Kaur Navjot, Pandey Avaneesh, Negi Harish, Shafiq Nusrat, Reddy Srinivas, Kaur Harpreet, Chadha Neelima, Malhotra Samir
Department of Pharmacology, Post Graduate Institute of Medical Education & Research, Chandigarh, India.
Department of Cardiology, Post Graduate Institute of Medical Education & Research, Chandigarh, India.
PLoS One. 2014 Apr 11;9(4):e94585. doi: 10.1371/journal.pone.0094585. eCollection 2014.
Substantial residual cardiovascular risk remains after optimal LDL lowering in patients of established coronary artery disease. A number of therapeutic agents that raise HDL-C have been tested in clinical trials to cover this risk. However, the results of clinical trials are conflicting.
To determine whether raising HDL-C with pharmacologic therapies translates into beneficial cardiovascular outcomes and to find out if this change was proportional to the percentage change in HDL levels.
Electronic and printed sources were searched up to August, 2013 for randomised controlled trials (RCTs) using at least one of the HDL raising therapies for secondary prevention of adverse cardiovascular events over optimal LDL levels. Data from eligible studies were pooled for the following outcomes: all cause mortality, cardiovascular disease mortality, hospitalization for unstable angina, non-fatal myocardial infarction, coronary revascularization and ischemic stroke. Mantel Haensnzel fixed effect model was used preferentially.

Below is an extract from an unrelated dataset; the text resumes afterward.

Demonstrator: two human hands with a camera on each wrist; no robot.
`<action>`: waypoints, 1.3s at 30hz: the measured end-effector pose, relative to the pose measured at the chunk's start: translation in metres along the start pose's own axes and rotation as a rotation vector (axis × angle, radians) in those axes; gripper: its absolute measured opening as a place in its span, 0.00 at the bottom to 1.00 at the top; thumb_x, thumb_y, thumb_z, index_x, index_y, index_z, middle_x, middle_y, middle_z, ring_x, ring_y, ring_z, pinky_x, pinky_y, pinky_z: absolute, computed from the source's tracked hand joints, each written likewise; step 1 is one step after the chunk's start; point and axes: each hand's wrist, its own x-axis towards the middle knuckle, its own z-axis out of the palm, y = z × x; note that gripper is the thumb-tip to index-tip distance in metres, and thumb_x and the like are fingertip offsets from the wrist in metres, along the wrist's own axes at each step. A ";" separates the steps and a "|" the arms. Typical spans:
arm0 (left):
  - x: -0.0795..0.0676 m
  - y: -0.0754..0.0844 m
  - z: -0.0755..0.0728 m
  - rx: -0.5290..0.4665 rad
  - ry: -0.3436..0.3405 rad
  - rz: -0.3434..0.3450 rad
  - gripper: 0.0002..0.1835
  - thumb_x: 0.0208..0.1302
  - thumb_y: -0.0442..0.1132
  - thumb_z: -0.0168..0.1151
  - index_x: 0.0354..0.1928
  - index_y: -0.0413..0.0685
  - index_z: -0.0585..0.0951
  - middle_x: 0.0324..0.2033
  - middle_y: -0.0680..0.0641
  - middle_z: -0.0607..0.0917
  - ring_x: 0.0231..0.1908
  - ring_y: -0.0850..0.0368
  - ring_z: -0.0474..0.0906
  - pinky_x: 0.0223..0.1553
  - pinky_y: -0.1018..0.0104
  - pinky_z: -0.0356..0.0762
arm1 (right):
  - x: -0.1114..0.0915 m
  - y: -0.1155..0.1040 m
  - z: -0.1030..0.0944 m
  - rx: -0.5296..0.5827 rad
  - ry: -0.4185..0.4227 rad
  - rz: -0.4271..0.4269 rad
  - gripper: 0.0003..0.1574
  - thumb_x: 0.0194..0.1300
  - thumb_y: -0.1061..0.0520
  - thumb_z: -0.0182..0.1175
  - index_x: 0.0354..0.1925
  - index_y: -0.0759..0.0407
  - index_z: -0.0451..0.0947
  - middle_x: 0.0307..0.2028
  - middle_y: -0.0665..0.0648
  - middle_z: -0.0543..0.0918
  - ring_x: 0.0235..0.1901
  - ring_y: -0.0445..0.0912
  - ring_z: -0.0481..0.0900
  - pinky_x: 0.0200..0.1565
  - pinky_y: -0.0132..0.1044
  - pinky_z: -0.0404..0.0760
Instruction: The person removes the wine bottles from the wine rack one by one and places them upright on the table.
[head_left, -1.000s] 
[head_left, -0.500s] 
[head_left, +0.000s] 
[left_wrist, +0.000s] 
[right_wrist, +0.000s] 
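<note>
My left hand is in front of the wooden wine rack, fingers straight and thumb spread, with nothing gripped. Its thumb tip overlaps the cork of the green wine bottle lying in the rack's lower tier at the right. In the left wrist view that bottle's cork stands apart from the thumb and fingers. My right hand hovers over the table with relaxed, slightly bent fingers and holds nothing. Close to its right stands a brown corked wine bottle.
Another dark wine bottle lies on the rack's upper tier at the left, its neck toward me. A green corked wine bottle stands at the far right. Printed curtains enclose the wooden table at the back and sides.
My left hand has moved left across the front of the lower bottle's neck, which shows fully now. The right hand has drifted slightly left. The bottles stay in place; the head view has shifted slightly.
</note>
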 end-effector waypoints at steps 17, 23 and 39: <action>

Meta-regression was done to see the correlation of change in HDL levels and cardiovascular outcomes. Pooled odds ratios with 95% confidence interval (CI) were calculated.
A total of 12 RCTs including 26,858 patients with follow up period ranging from 1 year to 6.2 years were included in the analysis. Pooled analysis showed no significant difference in all-cause mortality between the treatment and control group (Pooled OR 1.07; 95% CI 0.98-1.16, p = 0.15). No significant difference was found between the groups for any of the secondary outcomes. Similarly no correlation was seen between percentage change in HDL and adverse cardiovascular outcomes on meta-regression analysis.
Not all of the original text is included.